(Records from a data source)
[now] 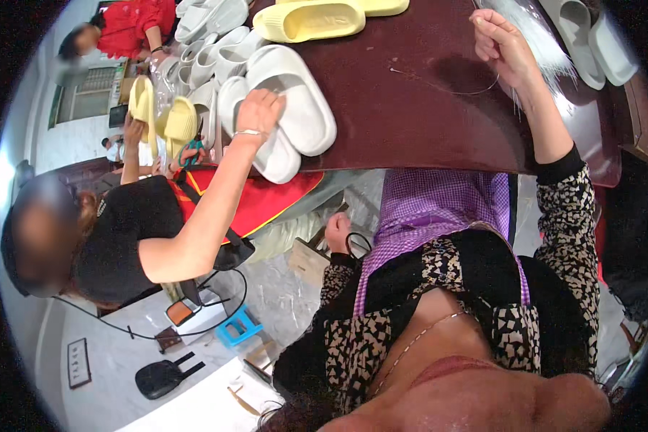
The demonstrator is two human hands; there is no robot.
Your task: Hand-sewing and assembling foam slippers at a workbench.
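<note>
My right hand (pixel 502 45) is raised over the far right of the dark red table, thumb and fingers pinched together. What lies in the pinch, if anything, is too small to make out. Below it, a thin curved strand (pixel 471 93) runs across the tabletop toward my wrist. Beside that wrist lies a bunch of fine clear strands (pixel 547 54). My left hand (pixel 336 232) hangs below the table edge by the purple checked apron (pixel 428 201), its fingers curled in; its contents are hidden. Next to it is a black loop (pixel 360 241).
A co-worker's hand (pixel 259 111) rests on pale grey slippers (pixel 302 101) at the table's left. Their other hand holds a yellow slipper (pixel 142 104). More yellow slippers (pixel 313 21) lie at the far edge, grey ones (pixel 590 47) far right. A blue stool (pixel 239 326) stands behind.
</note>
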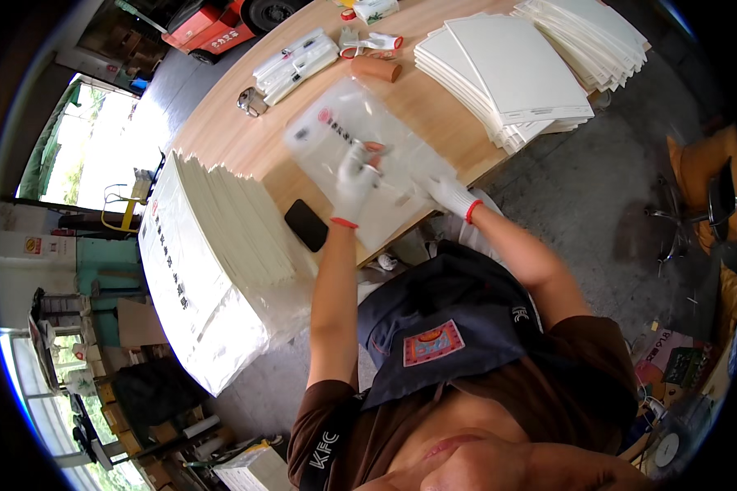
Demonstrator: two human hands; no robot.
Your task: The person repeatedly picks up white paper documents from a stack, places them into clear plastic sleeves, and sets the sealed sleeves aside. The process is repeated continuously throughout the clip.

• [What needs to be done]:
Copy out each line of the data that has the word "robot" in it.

• [Result of the task]:
The demonstrator is two human hands; there is no robot.
Demonstrator: two human hands; no robot.

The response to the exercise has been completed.